The consequences of a previously evaluated accident are dependent
on the initial conditions assumed for the analysis, the behavior of the
fuel during the accident, the availability and successful functioning
of the equipment assumed to operate in response to the accident, and
the setpoints at which these actions are initiated.
[[Page 70081]]
The methods used for calculating the MCPR Safety Limits have been
approved by the NRC and are described in GE's reload licensing
methodology topical report NEDE-24011, ``General Electric Standard
Application for Reactor Fuel (GESTAR II).'' The proposed MCPR Safety
Limit values of 1.10 for two recirculation loop operation and 1.11 for
single recirculation loop operation will ensure that less than 0.1
percent of the fuel rods will experience boiling transition during any
plant operation if the limits are not violated. The proposed change to
the MCPR Safety Limit values does not affect the performance of any
equipment used to mitigate the consequences of a previously evaluated
accident. Also, the proposed change does not affect setpoints that
initiate protective or mitigative actions. No analysis assumptions are
violated and there are no adverse effects on the factors contributing
to offsite and onsite dose.
Based on the determination of the proposed MCPR Safety Limit values
using conservative NRC-approved methods and the operability of plant
systems designed to mitigate the consequences of accidents not being
changed, the proposed change to the MCPR Safety Limit values and to the
list in Specification 5.6.5.b of analytical methods approved for
determining core operating limits does not significantly increase the
consequences of a previously evaluated accident.
2. The proposed license amendments will not create the
possibility of a new or different kind of accident from any accident
previously evaluated.
Creation of the possibility of a new or different kind of
accident would require the creation of one or more new precursors of
that accident. New accident precursors may be created by
modifications of the plant configuration, including changes in
allowable modes of operation. This proposed license amendment does
not involve any physical alteration of plant systems and plant
equipment will not be operated in a different manner. As a result,
no new failure modes are being introduced. Therefore, the proposed
change to the MCPR Safety Limit values and to the list in
Specification 5.6.5.b of analytical methods approved for determining
core operating limits will not create the possibility of a new or
different kind of accident from any accident previously evaluated.

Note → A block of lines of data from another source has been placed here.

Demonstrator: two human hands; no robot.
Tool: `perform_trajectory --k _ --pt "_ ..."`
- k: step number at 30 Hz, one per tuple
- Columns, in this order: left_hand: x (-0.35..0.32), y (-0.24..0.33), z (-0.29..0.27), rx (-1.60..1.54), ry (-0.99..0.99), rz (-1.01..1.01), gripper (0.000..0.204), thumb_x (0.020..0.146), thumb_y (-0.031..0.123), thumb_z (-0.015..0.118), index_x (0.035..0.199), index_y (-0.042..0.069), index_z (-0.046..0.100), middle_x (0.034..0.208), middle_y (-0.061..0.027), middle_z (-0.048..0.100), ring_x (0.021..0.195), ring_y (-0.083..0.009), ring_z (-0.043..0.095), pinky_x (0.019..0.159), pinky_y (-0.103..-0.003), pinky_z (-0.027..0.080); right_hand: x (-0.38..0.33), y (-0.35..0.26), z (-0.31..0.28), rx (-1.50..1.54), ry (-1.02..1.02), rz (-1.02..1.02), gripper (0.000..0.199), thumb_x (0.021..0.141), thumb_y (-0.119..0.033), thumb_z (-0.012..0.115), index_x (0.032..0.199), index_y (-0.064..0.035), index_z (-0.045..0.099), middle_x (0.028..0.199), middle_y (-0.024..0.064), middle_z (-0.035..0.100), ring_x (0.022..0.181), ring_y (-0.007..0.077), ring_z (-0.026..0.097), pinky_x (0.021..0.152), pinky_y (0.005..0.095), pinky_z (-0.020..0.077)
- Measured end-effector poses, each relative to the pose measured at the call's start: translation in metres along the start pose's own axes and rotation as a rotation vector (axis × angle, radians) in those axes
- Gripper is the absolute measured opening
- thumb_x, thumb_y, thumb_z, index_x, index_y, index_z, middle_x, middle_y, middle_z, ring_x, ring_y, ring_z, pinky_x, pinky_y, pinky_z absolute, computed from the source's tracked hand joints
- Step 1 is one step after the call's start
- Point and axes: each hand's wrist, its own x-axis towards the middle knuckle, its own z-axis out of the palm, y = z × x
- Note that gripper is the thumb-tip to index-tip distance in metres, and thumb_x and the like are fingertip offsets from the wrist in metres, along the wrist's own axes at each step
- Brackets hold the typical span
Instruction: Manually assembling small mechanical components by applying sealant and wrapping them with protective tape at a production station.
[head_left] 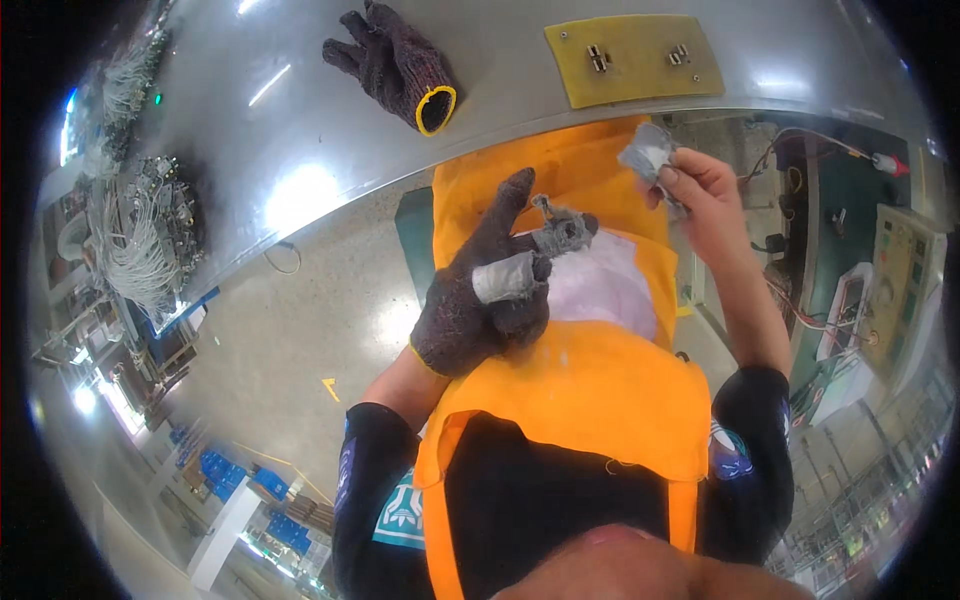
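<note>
My left hand (pixel 478 290) wears a dark knitted glove and is held over my lap, palm side partly up. Its thumb points away from me and the fingers reach to the right, apart from the thumb, with nothing gripped. One finger has a smooth grey-white tape wrap (pixel 505 278) round it. Another carries a ragged grey wrap (pixel 565 232) with a loose twisted end. To the right, my bare right hand (pixel 706 195) pinches a crumpled piece of grey tape (pixel 648 152) between thumb and fingers, away from the left hand.
An empty dark glove (pixel 395 68) with a yellow cuff lies on the grey metal table (pixel 250 150). Near the table edge sits a yellow plate (pixel 635 62) with small metal fittings. White cable bundles (pixel 145 250) are at the left; a control box (pixel 900 280) with wires stands at the right.
</note>
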Motion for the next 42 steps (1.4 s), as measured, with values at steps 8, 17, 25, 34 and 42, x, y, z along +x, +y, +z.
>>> perform_trajectory --k 8,17,25,34,42 --pt "0.018 -0.02 -0.014 0.285 0.176 0.327 0.091 0.072 0.006 0.066 0.14 0.017 0.006 0.122 -0.0169 0.043 0.085 -0.0194 0.052 0.071 -0.029 0.047 -0.008 0.009 0.025 0.051 -0.117 0.169 0.018 0.084 -0.013 0.052 0.092 0.002 0.058 0.074 0.007 0.06 0.064 0.0121 0.055 0.059 0.0235 0.0431" --pt "0.029 -0.011 -0.029 1.32 0.271 1.108 0.079 0.07 -0.002 0.065 0.136 0.003 0.022 0.12 -0.0181 0.048 0.098 -0.0255 0.055 0.082 -0.033 0.045 -0.016 0.005 0.054 -0.288 -0.291 0.052 0.014 0.084 -0.011 0.053 0.077 0.0011 0.056 0.06 -0.0009 0.047 0.057 0.0045 0.04 0.05 0.0219 0.0335" --pt "0.037 0.0 -0.035 1.703 0.049 1.059 0.059 0.068 -0.005 0.057 0.124 -0.001 0.041 0.107 -0.0178 0.056 0.093 -0.0333 0.056 0.079 -0.038 0.045 -0.011 0.008 0.057 -0.397 -0.359 -0.095 0.011 0.08 -0.007 0.054 0.072 0.001 0.053 0.055 0.0033 0.043 0.051 0.0085 0.039 0.047 0.0245 0.0319" --pt "0.038 -0.005 -0.036 1.737 0.065 1.048 0.057 0.064 -0.002 0.053 0.12 0.0 0.046 0.094 -0.016 0.059 0.077 -0.033 0.056 0.067 -0.041 0.044 -0.01 0.006 0.067 -0.517 -0.324 -0.287 0.012 0.078 -0.005 0.056 0.068 -0.0001 0.05 0.055 0.0094 0.043 0.048 0.0191 0.042 0.046 0.0299 0.0322" --pt "0.047 -0.026 -0.05 1.75 0.306 1.186 0.043 0.063 0.011 0.058 0.105 0.003 0.054 0.084 -0.0138 0.059 0.072 -0.0325 0.056 0.063 -0.04 0.043 -0.018 0.018 0.066 -0.654 -0.361 -0.409 0.013 0.078 -0.007 0.056 0.069 -0.0008 0.048 0.061 0.0156 0.046 0.058 0.0335 0.047 0.051 0.0384 0.0367"
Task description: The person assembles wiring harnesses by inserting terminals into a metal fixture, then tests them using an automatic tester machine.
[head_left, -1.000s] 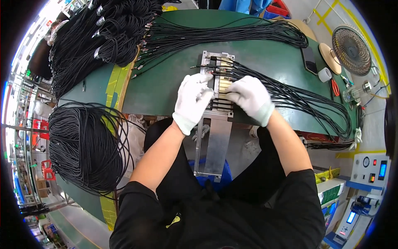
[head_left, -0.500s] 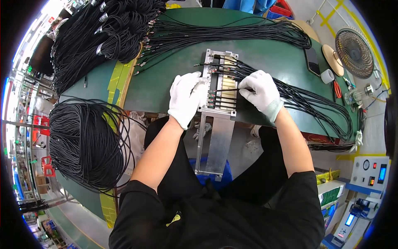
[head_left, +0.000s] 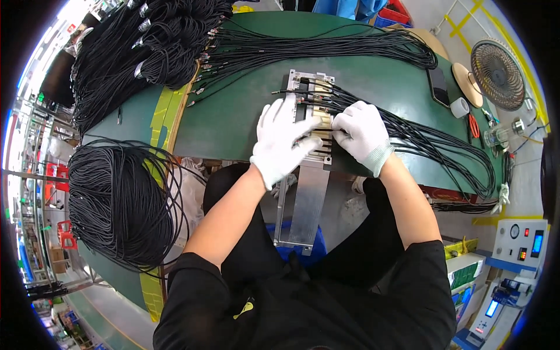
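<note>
A metal fixture (head_left: 324, 77) with a row of pale slots lies at the table's near edge, its long grey plate (head_left: 310, 204) reaching toward my lap. Black cables (head_left: 426, 134) lie across its slots and run off to the right in a loose bundle. Over the fixture's left side is my gloved left hand (head_left: 280, 140), fingers apart, thumb and forefinger reaching across the slots; nothing shows in its grip. At the right edge my gloved right hand (head_left: 363, 131) pinches a black cable that lies across the slots. The left hand hides several cable ends.
More cables (head_left: 326, 45) stretch along the back of the green table (head_left: 233, 125). Bundled cables (head_left: 169, 58) lie back left, and a big coil (head_left: 119, 204) sits at left. At right are a phone (head_left: 438, 87), a white roll (head_left: 460, 107) and a fan (head_left: 497, 76).
My left hand has moved right, from beside the fixture to over its slots, and its fingers have spread. The right hand has shifted slightly left and stays on the cable.
</note>
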Motion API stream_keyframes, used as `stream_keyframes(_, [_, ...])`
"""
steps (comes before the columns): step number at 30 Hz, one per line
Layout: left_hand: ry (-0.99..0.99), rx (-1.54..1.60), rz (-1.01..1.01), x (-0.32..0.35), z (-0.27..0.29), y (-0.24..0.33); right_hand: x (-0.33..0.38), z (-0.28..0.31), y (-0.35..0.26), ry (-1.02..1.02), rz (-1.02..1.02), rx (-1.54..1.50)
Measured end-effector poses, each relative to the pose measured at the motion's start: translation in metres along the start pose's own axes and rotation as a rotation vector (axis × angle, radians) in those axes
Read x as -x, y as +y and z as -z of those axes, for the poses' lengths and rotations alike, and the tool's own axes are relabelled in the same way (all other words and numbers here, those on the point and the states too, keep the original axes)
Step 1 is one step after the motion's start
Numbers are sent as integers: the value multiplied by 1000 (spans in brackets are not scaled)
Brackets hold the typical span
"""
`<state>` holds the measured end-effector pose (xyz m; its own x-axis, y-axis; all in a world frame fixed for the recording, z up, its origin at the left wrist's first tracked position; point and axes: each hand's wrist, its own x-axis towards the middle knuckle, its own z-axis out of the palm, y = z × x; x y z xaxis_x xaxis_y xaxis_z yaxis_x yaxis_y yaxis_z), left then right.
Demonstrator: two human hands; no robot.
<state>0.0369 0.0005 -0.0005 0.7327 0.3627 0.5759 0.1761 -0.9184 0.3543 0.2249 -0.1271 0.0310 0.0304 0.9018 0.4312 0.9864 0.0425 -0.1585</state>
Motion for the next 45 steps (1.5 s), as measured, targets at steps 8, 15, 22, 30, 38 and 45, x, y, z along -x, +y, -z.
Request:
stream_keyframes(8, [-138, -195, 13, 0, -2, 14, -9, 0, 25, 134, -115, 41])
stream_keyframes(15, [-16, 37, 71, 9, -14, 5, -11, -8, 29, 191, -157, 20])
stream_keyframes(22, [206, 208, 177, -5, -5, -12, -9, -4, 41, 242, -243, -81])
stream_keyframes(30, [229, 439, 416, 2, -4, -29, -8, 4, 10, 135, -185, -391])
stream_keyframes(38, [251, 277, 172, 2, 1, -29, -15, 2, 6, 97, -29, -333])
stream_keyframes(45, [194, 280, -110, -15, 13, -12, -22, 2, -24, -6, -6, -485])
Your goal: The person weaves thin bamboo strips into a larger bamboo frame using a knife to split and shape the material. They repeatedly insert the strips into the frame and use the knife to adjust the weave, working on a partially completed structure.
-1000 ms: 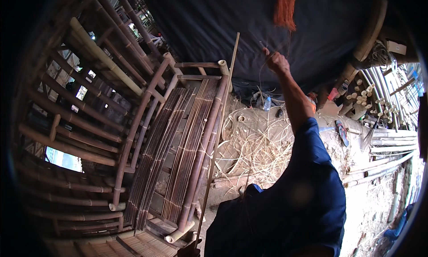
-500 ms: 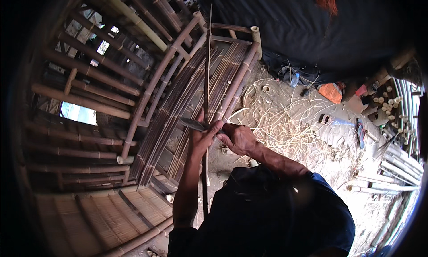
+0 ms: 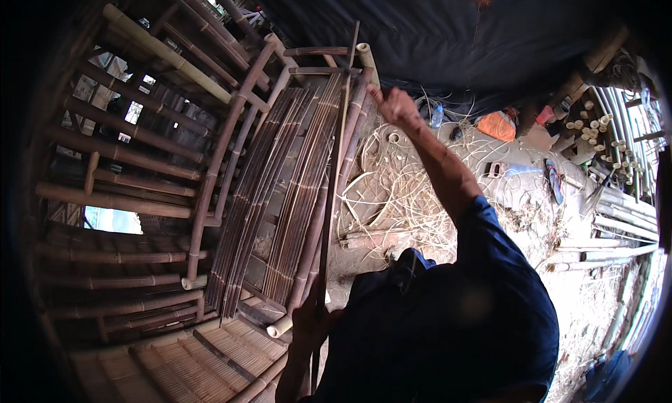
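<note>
dirt floor (image 3: pixel 518 200), bamboo shavings (image 3: pixel 399 186), dark tarp (image 3: pixel 448 32), bamboo frame (image 3: pixel 231 165)

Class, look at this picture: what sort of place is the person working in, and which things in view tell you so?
Probably an open-air bamboo furniture workshop. A half-built bamboo frame with slatted panels stands on bare ground, cut bamboo poles lie stacked at the right, and pale shavings litter the dirt.

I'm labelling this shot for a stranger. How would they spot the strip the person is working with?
Start at the big bamboo chair frame filling the left half. Along its right edge runs one long thin bamboo strip, gripped low by the left hand, the right hand raised near its top. Unlike the woven slats, it stands loose and single.
</note>
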### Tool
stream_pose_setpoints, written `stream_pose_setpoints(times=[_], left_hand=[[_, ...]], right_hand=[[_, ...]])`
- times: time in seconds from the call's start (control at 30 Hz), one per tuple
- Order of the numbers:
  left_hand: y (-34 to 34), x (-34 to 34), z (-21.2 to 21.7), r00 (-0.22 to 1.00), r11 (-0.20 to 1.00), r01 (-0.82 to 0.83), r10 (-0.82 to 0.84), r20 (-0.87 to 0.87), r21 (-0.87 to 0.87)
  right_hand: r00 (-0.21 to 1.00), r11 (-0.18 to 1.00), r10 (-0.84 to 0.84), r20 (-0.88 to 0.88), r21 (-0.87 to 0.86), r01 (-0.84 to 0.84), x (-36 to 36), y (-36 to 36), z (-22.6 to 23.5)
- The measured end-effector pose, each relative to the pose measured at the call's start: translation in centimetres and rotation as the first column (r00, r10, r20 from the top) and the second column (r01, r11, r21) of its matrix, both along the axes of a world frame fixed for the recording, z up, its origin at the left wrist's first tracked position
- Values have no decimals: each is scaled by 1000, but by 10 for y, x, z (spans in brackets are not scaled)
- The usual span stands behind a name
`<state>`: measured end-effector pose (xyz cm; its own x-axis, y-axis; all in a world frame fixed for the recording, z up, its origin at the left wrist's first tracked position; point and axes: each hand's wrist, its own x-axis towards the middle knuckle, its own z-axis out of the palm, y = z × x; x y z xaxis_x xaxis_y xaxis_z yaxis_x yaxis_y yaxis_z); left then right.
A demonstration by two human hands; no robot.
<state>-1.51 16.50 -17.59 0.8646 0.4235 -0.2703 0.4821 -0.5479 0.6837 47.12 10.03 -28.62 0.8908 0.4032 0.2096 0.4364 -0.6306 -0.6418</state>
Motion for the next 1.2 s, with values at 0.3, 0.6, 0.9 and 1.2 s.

3. The proposed license amendments do not involve a significant
reduction in a margin of safety.
The margin of safety is established through the design of the
plant structures, systems, and components; through the parameters
within which the plant is operated; through the establishment of
setpoints for actuation of equipment relied upon to respond to an
event; and through margins contained within the safety analyses.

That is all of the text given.